*** INFORMATION SHOWN

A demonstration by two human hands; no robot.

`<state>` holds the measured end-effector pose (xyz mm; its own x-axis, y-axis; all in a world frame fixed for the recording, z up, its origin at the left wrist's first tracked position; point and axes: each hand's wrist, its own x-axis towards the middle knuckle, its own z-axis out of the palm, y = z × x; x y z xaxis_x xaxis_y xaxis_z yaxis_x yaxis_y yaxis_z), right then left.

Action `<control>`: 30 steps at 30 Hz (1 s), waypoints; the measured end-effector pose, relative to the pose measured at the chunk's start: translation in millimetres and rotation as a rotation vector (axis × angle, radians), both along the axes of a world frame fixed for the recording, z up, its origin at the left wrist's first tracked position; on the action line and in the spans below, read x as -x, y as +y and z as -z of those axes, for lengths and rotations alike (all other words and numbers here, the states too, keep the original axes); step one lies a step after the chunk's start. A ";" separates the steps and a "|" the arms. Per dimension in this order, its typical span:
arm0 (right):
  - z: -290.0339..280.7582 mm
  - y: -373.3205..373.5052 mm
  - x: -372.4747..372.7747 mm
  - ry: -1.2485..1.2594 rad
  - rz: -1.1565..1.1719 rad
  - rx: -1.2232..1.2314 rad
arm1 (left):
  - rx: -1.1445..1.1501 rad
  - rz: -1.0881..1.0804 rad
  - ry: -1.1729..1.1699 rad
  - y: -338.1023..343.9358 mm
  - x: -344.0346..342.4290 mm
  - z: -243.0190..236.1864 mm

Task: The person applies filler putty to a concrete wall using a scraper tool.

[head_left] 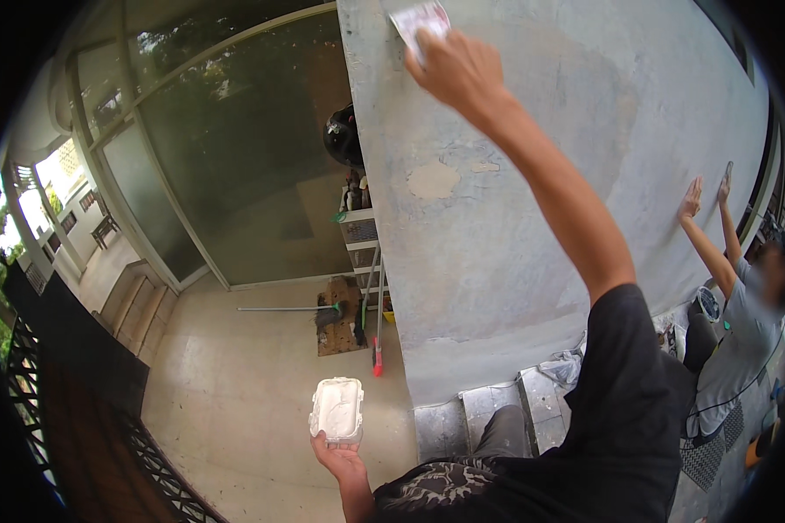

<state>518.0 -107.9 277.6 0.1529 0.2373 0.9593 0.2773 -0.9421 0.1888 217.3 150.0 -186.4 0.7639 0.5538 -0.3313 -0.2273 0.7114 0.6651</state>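
My left hand [342, 460] holds up a white plastic tub [338, 411] from below, its fingers around the base. White paste fills the tub, with a smoothed, marked surface. High up, my right hand [467, 71] is closed on a flat putty spreader [420, 24], pale with pinkish marks and slightly blurred. The spreader lies at or very near the upper left part of the grey wall [532, 253], close to its vertical edge. Patches of lighter filler [433, 179] show on the wall below my right arm.
Grey steps [440, 429] run along the wall's foot beside my leg. At right, another person [733, 340] has both hands on the wall, with a bucket [707, 303] nearby. Brooms [378, 349], a cardboard piece [342, 331] and a shelf [358, 231] with a black helmet [344, 138] stand left of the wall.
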 end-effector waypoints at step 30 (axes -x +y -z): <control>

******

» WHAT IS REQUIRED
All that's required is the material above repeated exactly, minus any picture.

» ANSWER TO THIS EXERCISE
A demonstration by two human hands; no robot.

`<state>` holds the measured end-effector pose (xyz mm; its own x-axis, y-axis; all in a world frame fixed for the recording, z up, its origin at the left wrist's first tracked position; point and axes: each hand's wrist, its own x-axis towards the middle knuckle, its own z-axis out of the palm, y = z × x; x y z xaxis_x xaxis_y xaxis_z yaxis_x yaxis_y yaxis_z), right then left.

Action `<control>`: 30 steps at 30 Hz (1 s), waypoints; the measured end-effector pose, relative to the pose measured at the chunk's start: translation in millimetres and rotation as a rotation vector (axis × angle, radians), both along the axes of a world frame fixed for the recording, z up, its origin at the left wrist's first tracked position; on the action line and in the spans below, read x as -x, y as +y and z as -z of those axes, for lengths and rotations alike (all other words and numbers here, the states too, keep the original axes); step one lies a step after the chunk's start. A ";" separates the steps and a "|" the arms. Per dimension in this order, its typical span:
arm0 (right):
  - z: -290.0339..280.7582 mm
  - y: -373.3205..373.5052 mm
  - x: -372.4747..372.7747 mm
  - ry: -1.2485..1.2594 rad
  - rz: -1.1565..1.1719 rad
  - rx: -1.2232..1.2314 rad
arm1 (left):
  - rx: -1.1445..1.1501 rad
  - rz: -1.0881..1.0804 rad
  - ry: -1.1729..1.1699 rad
  - y: -338.1023..343.9358 mm
  - x: -344.0346..342.4290 mm
  - z: -243.0190..236.1864 mm

Task: The person applies filler putty to a concrete wall using a scraper tool.

[head_left] 

<state>518.0 -107.9 277.6 0.1529 0.2373 0.9593 0.2773 -0.9421 0.1888 217.3 150.0 -186.4 0.7639 0.5538 -0.3313 -0.2273 0.7114 0.6651</state>
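My left hand [342, 460] holds up a white plastic tub [338, 411] from below, its fingers around the base. White paste fills the tub, with a smoothed, marked surface. High up, my right hand [467, 71] is closed on a flat putty spreader [420, 24], pale with pinkish marks and slightly blurred. The spreader lies at or very near the upper left part of the grey wall [532, 253], close to its vertical edge. Patches of lighter filler [433, 179] show on the wall below my right arm.
Grey steps [440, 429] run along the wall's foot beside my leg. At right, another person [733, 340] has both hands on the wall, with a bucket [707, 303] nearby. Brooms [378, 349], a cardboard piece [342, 331] and a shelf [358, 231] with a black helmet [344, 138] stand left of the wall.
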 end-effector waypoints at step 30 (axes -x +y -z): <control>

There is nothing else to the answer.